** Opening Records to use block **

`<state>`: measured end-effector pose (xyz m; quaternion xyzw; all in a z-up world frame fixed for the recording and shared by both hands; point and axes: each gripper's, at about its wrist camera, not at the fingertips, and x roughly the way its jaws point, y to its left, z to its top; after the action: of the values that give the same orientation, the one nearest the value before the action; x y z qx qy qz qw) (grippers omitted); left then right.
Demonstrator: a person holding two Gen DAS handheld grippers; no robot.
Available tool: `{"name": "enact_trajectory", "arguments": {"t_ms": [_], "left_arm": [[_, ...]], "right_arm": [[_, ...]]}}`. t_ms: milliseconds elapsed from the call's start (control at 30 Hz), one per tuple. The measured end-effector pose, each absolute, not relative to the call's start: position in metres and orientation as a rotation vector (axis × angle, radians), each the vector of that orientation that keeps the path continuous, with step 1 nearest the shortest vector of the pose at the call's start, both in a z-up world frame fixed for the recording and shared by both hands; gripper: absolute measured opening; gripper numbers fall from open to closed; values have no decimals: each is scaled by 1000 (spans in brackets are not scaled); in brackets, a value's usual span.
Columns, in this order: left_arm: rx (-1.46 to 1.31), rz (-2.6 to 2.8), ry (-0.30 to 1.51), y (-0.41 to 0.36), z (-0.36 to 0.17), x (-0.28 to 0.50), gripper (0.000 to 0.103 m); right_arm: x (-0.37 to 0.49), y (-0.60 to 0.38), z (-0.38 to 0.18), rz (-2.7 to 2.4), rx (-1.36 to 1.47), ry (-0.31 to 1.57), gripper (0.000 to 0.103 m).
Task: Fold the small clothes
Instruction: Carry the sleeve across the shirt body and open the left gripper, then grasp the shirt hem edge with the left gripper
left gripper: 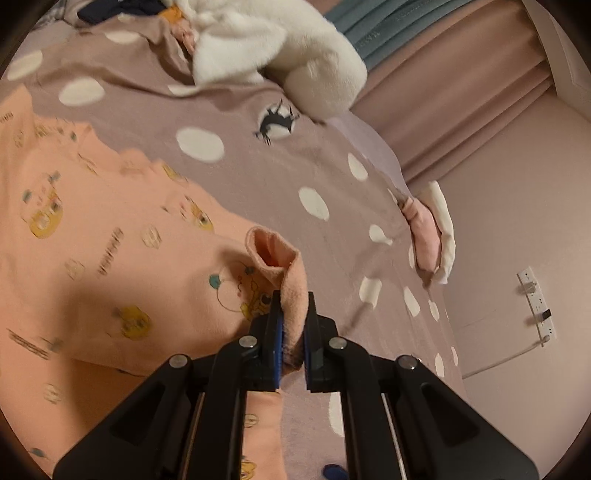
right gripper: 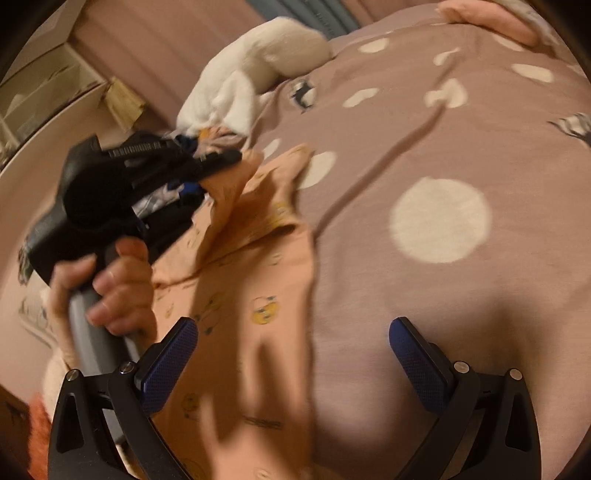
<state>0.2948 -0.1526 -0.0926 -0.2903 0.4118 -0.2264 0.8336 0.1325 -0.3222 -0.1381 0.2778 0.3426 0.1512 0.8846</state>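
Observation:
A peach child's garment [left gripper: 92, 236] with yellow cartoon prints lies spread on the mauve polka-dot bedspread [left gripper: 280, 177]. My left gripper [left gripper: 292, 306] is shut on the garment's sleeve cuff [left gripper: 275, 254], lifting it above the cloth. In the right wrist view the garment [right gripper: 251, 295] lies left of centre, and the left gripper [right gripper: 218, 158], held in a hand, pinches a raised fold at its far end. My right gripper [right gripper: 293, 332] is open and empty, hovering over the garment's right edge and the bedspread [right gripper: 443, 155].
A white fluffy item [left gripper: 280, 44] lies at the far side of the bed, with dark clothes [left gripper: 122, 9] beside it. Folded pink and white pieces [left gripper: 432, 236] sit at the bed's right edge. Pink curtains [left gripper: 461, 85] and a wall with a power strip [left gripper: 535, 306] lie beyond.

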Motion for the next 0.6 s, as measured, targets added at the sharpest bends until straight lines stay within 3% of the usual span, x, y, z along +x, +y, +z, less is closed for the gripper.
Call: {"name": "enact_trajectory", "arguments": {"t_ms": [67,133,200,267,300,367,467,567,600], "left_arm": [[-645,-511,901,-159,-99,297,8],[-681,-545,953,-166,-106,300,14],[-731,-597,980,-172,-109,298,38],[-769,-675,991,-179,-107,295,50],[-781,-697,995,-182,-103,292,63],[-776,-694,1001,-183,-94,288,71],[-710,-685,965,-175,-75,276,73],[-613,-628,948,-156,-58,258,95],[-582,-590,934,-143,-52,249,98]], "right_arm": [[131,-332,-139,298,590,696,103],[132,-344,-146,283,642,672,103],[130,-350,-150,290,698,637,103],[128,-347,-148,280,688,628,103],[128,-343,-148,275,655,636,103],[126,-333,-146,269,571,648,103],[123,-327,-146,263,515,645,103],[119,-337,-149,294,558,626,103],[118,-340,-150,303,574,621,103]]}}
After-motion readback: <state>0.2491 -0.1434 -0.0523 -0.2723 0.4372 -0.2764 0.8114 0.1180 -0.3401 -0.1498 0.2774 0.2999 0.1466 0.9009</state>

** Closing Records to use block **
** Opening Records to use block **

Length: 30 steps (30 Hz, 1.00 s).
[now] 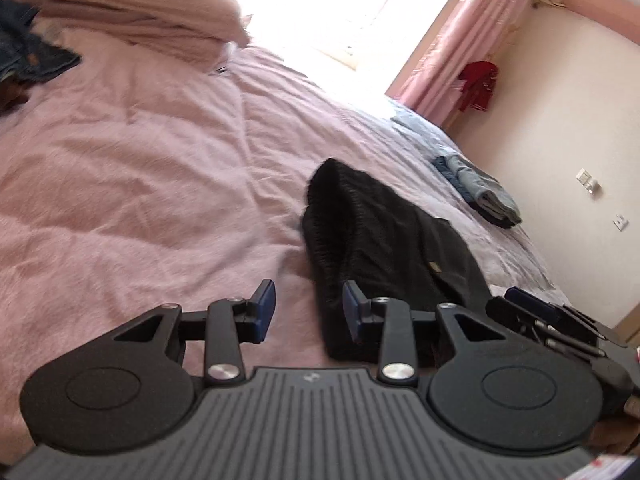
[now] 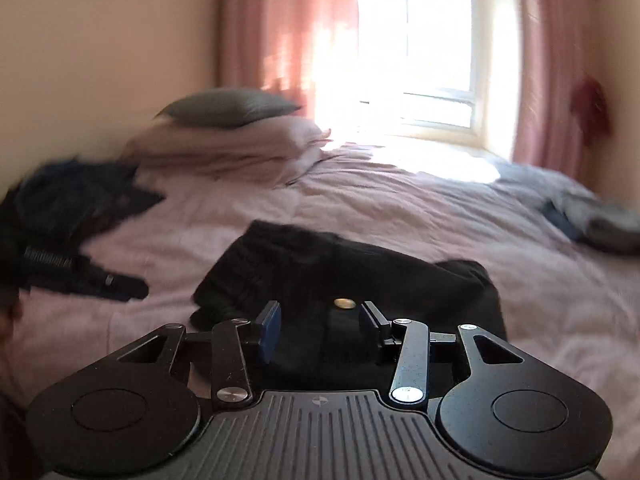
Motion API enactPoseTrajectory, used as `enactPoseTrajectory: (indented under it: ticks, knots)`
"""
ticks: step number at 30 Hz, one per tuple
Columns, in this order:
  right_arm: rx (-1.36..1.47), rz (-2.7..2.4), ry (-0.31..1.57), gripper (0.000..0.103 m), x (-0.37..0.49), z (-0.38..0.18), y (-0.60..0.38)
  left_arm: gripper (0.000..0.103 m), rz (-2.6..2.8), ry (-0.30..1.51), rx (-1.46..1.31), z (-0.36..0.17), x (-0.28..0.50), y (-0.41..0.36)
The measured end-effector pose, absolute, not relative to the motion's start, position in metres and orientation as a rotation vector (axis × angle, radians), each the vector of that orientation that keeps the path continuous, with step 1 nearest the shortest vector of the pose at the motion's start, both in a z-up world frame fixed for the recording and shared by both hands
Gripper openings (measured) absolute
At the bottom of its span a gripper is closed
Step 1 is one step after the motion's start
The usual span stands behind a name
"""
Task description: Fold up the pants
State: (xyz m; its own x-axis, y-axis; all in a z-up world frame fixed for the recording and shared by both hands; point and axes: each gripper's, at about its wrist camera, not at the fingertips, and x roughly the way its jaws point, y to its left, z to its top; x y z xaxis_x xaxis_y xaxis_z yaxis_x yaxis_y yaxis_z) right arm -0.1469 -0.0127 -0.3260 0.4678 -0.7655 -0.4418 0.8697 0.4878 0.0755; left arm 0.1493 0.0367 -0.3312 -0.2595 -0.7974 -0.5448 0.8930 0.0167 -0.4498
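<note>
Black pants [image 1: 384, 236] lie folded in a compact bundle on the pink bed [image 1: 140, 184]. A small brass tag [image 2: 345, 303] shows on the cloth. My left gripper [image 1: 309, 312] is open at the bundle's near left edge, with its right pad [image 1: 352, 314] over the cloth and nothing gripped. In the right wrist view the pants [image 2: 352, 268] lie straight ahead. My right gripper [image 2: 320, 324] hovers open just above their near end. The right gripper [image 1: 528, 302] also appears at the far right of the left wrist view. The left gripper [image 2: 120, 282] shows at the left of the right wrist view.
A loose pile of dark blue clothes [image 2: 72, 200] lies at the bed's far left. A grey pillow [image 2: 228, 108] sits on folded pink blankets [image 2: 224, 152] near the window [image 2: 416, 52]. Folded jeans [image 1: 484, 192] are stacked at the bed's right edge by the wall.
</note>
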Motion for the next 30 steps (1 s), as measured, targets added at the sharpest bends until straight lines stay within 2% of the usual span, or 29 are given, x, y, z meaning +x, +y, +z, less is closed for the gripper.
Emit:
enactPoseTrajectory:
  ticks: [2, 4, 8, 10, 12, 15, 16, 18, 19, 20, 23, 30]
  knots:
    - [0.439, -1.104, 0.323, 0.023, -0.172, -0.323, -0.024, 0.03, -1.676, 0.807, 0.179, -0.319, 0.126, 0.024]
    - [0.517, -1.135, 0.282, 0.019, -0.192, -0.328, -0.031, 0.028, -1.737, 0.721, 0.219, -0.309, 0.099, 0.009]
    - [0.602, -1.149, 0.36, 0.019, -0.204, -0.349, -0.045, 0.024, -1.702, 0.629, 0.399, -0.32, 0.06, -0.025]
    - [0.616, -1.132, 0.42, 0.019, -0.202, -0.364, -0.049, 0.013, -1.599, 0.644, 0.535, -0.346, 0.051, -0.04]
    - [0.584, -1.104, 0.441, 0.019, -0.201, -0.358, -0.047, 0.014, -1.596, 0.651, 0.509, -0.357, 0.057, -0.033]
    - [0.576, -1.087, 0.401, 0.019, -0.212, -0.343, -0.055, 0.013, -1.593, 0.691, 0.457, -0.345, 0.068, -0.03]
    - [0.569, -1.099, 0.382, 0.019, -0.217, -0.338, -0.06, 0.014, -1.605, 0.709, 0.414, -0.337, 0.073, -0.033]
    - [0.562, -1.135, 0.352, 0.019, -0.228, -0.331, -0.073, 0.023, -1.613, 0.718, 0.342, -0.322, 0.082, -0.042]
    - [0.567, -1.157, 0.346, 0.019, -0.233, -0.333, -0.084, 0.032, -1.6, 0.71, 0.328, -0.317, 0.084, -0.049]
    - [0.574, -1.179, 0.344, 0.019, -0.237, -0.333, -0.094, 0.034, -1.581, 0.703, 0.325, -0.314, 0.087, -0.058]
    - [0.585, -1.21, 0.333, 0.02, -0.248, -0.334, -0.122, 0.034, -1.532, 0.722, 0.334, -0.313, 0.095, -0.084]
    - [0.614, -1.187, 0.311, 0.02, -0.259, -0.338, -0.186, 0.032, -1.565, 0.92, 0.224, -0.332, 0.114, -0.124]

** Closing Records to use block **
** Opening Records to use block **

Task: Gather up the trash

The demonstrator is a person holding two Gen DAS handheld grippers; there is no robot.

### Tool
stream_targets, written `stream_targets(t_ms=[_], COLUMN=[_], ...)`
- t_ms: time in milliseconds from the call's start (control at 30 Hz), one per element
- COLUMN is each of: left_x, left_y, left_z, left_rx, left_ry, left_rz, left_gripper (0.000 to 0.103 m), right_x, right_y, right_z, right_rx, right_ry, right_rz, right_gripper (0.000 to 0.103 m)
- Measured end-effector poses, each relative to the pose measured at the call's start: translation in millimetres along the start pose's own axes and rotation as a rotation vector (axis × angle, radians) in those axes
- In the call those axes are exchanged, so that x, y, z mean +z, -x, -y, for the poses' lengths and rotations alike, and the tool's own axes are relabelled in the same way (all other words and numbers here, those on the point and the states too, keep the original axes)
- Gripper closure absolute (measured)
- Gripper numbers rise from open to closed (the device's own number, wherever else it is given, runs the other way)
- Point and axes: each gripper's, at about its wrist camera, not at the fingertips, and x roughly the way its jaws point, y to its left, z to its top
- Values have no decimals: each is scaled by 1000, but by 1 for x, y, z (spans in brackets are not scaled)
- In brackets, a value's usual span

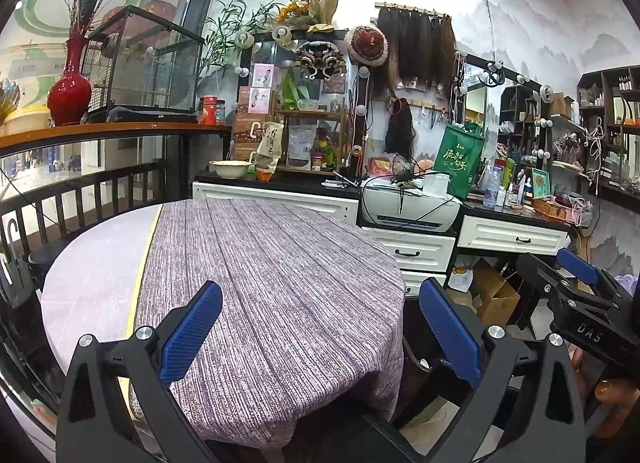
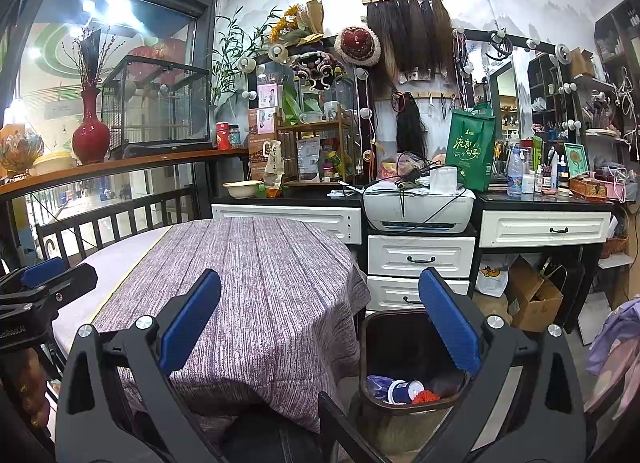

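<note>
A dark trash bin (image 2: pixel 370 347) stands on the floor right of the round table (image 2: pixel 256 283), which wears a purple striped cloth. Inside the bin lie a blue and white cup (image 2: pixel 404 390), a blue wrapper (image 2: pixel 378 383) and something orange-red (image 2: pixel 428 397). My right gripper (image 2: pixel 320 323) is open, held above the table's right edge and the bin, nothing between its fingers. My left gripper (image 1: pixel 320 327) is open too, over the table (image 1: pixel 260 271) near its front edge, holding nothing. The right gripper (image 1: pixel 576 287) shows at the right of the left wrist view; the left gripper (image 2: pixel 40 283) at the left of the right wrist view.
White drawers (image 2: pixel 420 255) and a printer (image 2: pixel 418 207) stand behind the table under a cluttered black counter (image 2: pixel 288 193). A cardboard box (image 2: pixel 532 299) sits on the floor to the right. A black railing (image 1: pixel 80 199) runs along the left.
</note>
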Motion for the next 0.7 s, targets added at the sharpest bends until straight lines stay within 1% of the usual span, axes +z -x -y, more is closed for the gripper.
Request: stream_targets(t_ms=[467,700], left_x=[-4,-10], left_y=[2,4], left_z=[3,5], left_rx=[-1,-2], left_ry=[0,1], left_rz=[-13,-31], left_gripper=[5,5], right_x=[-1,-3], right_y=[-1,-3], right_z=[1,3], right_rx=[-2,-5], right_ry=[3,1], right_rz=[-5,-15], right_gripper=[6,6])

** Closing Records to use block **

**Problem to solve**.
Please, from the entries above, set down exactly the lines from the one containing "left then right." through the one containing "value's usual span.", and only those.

**Result for this exercise**.
`<state>`: measured end-effector pose (xyz m; quaternion xyzw; all in a z-up world frame fixed for the recording and shared by both hands; point and axes: each gripper's, at about its wrist camera, not at the fingertips, and x roughly the way its jaws point, y to its left, z to its top; after the action: of the values that give the same orientation, the one nearest the value before the action; x y z qx qy qz qw) (grippers omitted); left then right.
Demonstrator: a person holding two Gen DAS handheld grippers; no robot.
Available tool: `{"name": "enact_trajectory", "arguments": {"t_ms": [_], "left_arm": [[_, ...]], "right_arm": [[_, ...]]}}`. t_ms: milliseconds elapsed from the call's start (control at 30 Hz), one per tuple. The measured end-effector pose, each absolute, not relative to the call's start: position in metres and orientation as a rotation vector (axis × angle, radians), each the vector of that orientation that keeps the path continuous, with step 1 nearest the shortest vector of the pose at the call's start, both in a z-up world frame fixed for the recording and shared by both hands; gripper: absolute measured opening; gripper numbers fall from open to closed; values have no decimals: each is scaled by 1000 (spans in brackets are not scaled); in brackets, a value's usual span.

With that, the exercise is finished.